Das Wahlalter für die aktive Wahlberechtigung wird für die nächsten Betriebsratswahlen auf 16 Jahre herabgesetzt. Die passive Wahlberechtigung, also die Wählbarkeit, wird nicht verändert; es bleibt hier dabei, dass der Wahlbewerber 18 Jahre alt sein muss. Das wirkt sich in kleinen Betrieben bis 100 Arbeitnehmer möglicherweise auf die Größe der Betriebsräte aus.
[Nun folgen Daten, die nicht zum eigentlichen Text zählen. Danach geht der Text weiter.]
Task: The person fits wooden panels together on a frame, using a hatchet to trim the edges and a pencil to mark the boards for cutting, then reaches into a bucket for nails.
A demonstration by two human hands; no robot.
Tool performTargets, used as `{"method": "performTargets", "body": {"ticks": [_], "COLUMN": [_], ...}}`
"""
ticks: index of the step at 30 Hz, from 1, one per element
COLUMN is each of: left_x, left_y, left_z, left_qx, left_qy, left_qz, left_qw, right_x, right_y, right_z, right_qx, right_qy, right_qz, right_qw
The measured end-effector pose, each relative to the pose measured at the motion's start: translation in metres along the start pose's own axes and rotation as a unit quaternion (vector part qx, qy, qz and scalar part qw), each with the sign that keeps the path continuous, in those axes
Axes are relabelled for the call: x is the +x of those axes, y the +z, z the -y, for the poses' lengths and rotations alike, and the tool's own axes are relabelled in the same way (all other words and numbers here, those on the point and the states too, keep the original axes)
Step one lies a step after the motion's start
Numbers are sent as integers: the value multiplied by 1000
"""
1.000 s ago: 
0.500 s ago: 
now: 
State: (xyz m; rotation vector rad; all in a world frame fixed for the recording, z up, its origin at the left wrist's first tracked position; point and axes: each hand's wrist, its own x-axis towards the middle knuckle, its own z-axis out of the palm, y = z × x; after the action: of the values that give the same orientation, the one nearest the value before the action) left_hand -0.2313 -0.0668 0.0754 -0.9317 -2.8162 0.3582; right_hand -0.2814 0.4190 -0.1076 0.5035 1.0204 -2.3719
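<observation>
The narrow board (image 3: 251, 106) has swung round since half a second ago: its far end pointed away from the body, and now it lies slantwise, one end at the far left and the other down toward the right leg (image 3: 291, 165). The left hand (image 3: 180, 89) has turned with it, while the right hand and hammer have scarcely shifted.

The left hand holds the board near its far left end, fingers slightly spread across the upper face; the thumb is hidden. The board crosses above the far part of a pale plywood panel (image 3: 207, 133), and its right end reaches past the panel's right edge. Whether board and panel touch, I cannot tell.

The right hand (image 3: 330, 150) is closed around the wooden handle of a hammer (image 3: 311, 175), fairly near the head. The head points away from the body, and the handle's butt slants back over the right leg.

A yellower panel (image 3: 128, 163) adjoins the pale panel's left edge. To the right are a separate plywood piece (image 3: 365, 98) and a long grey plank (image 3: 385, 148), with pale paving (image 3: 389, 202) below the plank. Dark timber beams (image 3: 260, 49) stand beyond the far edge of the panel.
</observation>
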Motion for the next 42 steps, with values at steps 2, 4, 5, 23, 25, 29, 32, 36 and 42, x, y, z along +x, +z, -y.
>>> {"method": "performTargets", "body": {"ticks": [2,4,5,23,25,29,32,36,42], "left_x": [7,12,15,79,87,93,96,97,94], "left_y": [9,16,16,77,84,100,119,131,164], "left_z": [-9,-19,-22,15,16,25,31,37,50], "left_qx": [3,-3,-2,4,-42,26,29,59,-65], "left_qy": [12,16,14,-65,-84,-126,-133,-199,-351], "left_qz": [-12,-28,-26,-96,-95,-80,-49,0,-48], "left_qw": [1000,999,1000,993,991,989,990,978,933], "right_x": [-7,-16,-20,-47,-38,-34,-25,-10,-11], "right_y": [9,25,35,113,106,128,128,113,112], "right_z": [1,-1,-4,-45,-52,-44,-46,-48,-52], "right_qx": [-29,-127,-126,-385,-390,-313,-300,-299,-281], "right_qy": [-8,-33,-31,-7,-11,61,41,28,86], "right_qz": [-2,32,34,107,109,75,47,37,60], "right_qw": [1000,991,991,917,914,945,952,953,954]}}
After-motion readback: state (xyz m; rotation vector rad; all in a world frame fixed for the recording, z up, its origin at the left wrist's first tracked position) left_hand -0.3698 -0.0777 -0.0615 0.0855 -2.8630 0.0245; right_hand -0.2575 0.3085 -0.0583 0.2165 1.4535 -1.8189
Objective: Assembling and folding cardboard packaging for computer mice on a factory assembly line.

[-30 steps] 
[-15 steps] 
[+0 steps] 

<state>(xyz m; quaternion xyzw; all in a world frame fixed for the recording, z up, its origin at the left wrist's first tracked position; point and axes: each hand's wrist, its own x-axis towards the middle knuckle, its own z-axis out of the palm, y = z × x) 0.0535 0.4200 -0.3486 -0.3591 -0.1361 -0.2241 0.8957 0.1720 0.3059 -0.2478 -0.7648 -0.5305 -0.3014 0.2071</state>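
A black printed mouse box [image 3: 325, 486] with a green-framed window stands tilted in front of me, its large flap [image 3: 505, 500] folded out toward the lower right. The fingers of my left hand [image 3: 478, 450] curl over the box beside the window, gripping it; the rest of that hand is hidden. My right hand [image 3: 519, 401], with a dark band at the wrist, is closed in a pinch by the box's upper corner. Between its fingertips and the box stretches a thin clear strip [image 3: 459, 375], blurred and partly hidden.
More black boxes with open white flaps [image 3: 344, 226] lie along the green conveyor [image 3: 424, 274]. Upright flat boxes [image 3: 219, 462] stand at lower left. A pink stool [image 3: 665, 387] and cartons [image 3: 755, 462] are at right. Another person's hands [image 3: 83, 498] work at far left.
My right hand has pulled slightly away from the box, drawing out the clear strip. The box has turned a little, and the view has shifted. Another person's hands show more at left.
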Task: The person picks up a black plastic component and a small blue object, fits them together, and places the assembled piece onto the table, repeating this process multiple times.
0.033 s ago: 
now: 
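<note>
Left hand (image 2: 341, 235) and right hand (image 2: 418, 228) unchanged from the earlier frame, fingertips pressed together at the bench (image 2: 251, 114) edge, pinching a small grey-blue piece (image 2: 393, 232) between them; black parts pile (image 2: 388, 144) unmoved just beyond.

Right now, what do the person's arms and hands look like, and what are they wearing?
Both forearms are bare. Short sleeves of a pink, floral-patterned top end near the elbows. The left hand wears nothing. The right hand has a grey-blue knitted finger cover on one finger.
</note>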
Das vereinfachte Wahlverfahren wird nun zwingend für Betriebe mit bis zu 100 Arbeitnehmern vorgeschrieben. In Betrieben mit 101-200 Arbeitnehmern können Wahlvorstand und Arbeitgeber die Anwendung des vereinfachten Wahlverfahrens vereinbaren.

Die Möglichkeit, die Betriebsratswahl wegen Fehler in der Wählerliste anzufechten, wird durch § 19 Abs. 3 BetrVG eingeschränkt. Arbeitnehmer müssen vor einer solchen Anfechtung Einspruch gegen die Wählerliste eingelegt haben. Dem Arbeitgeber ist die Anfechtung verwehrt, wenn er den Fehler durch die Übersendung einer fehlerhaften Wählerliste verursacht hat.